Professional investors on Wall Street and other financial centers around the world view the market as having some type of pattern, which they call the business cycle. They observe that businesses (as reflected in the stock market) swing from good times to bad times in a fairly regular manner. There are four major parts of the business cycle: maturation, contraction (or recession), revival, and expansion. The economy flows through the four sections of this business cycle and the way this happens is worthy of an explanation.
The Maturation Stage
Let's say that we are at the stage of the business cycle where things are going great. The Dow and the S&P 500 are flying high. (In common business language, when the stock market is booming, investment experts refer to this as a bull market). Businesses can't keep up with the demand for their products--they can't supply enough products for consumers. They have to borrow money to invest in more equipment in order to expand their production capabilities. They have to hire more people to make the products and pay them more because they are competing with other companies who also want to hire more people. This stage of the business cycle is known as the maturation stage.

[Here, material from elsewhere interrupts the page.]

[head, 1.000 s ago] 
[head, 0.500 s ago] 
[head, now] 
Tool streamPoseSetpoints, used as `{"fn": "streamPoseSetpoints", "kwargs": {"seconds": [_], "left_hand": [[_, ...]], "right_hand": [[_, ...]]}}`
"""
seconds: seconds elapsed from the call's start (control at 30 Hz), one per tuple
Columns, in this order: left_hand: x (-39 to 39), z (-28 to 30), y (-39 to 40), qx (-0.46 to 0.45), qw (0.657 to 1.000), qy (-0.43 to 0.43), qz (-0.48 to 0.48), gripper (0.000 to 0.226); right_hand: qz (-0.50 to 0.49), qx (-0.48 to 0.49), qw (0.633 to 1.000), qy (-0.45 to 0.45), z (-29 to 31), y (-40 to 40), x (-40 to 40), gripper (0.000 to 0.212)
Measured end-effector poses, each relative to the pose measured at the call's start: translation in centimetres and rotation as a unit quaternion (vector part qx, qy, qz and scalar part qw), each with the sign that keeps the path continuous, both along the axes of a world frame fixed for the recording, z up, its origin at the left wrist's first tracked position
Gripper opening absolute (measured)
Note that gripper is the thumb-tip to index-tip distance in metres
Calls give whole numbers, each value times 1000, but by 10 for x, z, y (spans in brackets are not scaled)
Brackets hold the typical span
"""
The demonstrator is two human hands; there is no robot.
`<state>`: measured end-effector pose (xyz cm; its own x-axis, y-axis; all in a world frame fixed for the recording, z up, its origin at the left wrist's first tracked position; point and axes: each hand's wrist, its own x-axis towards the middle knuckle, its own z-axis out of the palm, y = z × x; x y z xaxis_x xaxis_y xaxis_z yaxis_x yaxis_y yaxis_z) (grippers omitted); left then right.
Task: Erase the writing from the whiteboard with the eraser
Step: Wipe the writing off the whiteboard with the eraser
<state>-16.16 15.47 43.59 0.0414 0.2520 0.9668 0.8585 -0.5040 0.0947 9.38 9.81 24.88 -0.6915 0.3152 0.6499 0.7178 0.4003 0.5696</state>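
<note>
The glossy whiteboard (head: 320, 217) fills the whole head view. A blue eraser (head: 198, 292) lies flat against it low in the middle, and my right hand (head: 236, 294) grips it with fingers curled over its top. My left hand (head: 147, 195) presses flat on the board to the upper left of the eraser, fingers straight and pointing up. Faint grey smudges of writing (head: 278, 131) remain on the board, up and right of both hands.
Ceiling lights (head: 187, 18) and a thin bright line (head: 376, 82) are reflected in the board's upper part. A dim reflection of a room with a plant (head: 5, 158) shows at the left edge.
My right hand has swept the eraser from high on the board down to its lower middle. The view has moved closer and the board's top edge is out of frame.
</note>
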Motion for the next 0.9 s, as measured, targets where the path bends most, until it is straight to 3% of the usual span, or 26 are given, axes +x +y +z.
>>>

The Contraction Or Recession Stage
The maturation stage might go on for a long time but at some point, inflation rears its ugly head because more people are employed at higher costs and the costs of materials go up (since companies are buying more and more materials to make their products). This, of course, affects how much profit companies make since their expenses are going up faster than they can increase the price of the items they are selling. Rising inflation (and hence, rising interest rates) sets the groundwork for the next stage of the business cycle--the contraction or recession stage.

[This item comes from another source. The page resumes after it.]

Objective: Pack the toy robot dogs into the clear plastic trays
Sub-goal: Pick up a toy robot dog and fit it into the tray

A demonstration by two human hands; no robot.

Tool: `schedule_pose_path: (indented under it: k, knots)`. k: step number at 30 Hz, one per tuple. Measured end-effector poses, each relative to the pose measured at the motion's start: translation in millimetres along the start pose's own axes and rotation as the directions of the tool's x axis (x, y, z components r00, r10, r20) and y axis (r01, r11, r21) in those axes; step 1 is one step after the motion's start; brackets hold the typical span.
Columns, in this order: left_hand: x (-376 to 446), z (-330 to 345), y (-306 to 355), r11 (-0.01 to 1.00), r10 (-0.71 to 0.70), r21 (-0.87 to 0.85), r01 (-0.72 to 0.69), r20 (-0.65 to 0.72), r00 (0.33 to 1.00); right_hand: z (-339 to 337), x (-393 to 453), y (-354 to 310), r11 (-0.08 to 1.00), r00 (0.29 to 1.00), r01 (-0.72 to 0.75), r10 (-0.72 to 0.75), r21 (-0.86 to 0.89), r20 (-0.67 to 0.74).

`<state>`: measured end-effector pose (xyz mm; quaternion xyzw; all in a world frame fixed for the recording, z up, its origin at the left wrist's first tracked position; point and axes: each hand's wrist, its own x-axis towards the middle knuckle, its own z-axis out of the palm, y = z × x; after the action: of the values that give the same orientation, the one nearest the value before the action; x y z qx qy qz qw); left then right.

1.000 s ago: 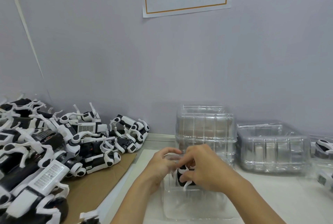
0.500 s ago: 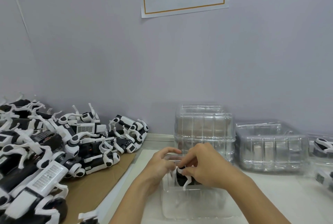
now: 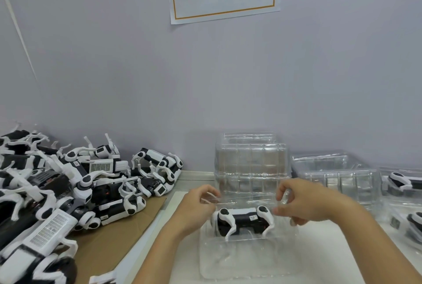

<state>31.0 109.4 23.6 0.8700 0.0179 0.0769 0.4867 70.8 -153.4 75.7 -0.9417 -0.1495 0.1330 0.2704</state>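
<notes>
**Hands part, dog sits in the tray**

Both hands have drawn apart since a second ago, uncovering the toy robot dog point(image 3: 245, 221) that they had been cupping together. It now lies on its side across the far part of the clear tray point(image 3: 246, 261) in front of the person. The left hand point(image 3: 196, 207) is at the tray's left end, its grip loosely curled; whether it pinches the plastic rim cannot be told. The right hand point(image 3: 306, 203) is at the right end, fingers curled, thumb near the dog's rear leg.

Behind stands a stack of clear trays point(image 3: 251, 165), and beside it a second stack point(image 3: 335, 176). At far right, trays point(image 3: 404, 192) already hold dogs. A pile of loose dogs point(image 3: 68, 192) lies on cardboard point(image 3: 118, 238) on the surface, left.
</notes>
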Motion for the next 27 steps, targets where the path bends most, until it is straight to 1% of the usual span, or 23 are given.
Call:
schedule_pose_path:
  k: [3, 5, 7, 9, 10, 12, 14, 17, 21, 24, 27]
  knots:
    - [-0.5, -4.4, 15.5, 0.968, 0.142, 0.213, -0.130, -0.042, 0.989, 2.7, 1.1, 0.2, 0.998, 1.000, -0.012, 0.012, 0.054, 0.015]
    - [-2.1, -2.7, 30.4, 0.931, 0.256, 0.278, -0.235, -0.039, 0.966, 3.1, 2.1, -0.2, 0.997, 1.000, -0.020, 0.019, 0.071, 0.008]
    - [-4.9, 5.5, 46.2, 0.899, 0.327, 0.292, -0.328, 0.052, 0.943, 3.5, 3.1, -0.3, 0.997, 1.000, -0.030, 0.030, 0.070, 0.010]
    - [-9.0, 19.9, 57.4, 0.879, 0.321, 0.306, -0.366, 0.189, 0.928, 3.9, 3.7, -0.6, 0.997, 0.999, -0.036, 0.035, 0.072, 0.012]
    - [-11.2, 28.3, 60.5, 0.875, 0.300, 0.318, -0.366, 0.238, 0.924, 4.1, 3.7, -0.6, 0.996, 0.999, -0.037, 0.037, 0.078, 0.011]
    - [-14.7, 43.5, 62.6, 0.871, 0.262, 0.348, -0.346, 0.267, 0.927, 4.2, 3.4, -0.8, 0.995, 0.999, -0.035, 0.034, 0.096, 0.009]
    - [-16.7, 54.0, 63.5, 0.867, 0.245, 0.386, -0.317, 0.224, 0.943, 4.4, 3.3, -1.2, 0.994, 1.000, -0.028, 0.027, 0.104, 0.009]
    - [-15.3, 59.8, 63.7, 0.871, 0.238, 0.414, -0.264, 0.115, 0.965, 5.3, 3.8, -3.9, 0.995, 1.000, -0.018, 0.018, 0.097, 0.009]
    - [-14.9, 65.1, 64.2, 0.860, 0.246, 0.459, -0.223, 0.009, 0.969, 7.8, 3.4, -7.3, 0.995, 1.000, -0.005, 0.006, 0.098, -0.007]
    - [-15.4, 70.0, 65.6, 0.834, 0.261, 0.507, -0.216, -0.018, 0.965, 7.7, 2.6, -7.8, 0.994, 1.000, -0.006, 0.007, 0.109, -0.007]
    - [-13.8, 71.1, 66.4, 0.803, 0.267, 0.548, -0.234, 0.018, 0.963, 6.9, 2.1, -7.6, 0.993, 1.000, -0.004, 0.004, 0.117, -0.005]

In the contraction stage of the business cycle, inflation, and all the bad things it brings, causes businesses to pull back. They pull back also because they have probably overbuilt factories and bought too many machines to make their products in anticipation of continued demand for their products. Given the fact that their profit is going down, they cut back on their equipment purchases, lay off some of the extra workers (especially those hired when things were going great and there was no inflation), cut back on salaries, and take other actions to stop their profits from further declining. With reduced incomes, consumers (or workers) reduce their spending. The stock market indexes enter a downward phase, or a bear market as it is commonly called. In this stage of the business cycle, business and consumers do not borrow as much money to buy equipment and other items. The Federal Reserve may even step in to reduce rates (by lowering the discount rate) in order to encourage borrowing and spending.
The Revival Stage
At some point in the recession and contraction phase, things start to turn around. The stock market, after prices have gone down due to reduced profits, begins to move up again. Recall that rates are low at this point (due to the actions of the Federal Reserve) so people are willing to give up the low rates in bonds to move back into stocks. This sets the stage for the next phase of the business cycle--the revival stage.
In the revival stage of the business cycle, consumers start to feel more confident that the worst is behind them and they start to spend again. Economic indicators like the GDP start to move higher after long periods of decline, employment numbers start to look good again, some businesses start to spend more money again. So after months or years of being in the doldrums, things begin to look good again. This sets the stage for the next stage of the business cycle--the expansion stage.
The Expansion Stage
In the expansion stage of the business cycle, the revival continues and many more businesses benefit from a good economy--not just a few businesses in specific industries. Companies that require heavy investments such as housing construction companies and appliance manufacturers fully benefit from a good economy. The bull market is back again.
The next stage after expansion is the maturation stage. And we are right back where we started with an economy that is in full gear, with The Dow and the S&P 500 making investors very happy.
In truth, it is sometimes difficult to tell whether the economy is in the expansion or in the maturity stage because at some point, the expansion stage moves into the maturity stage (although the Federal Reserve can help a bit to prolong the expansion).
A contraction stage is easier to spot once you are in it. A high unemployment rate and other signs of stress in the economy can give you a clue about when contraction has set in.
The Difficulty In Knowing How Long
Each Cycle Will Last
Suppose you knew the exact time a stock will hit its lowest level and its highest level in the business cycle. If you knew the exact pattern of a business cycle, you would want to buy the stock when it has hit its lowest level, and sell it when it has hit its highest level (when The Dow and the S&P 500 are at their highest and are just about to come down). As a Teenvestor you can make a fortune if you have the skill to predict the length of the cycles. Unfortunately, no one knows how long each stage of the business cycle will last. In addition, no two business cycles have exactly the same pattern. Therefore, you can't just use a calendar to tell when a new business cycle will begin and end. In April 2000, the U.S. was in the tenth year of an expansion -- the longest expansion in the history of the United States. That expansion came to an end by 2001 after the crash of the high tech segment of the economy and after the tragedy in New York City now called 911.
Why The Fed Tries To Moderate The Business Cycle
It is worth mentioning here that the Federal Reserve tries to moderate the good times in the market by raising and lowering the discount rate. However, despite its efforts, business cycles still occur, although not necessarily with the same sting to the economy. The Federal Reserve simply tries to soften the blow when things are bad and, at the same time, makes sure that the good times don't get out of hand (which can cause more inflation). When the Federal Reserve slows an overheated economy down without causing a recession, this is known as a soft landing.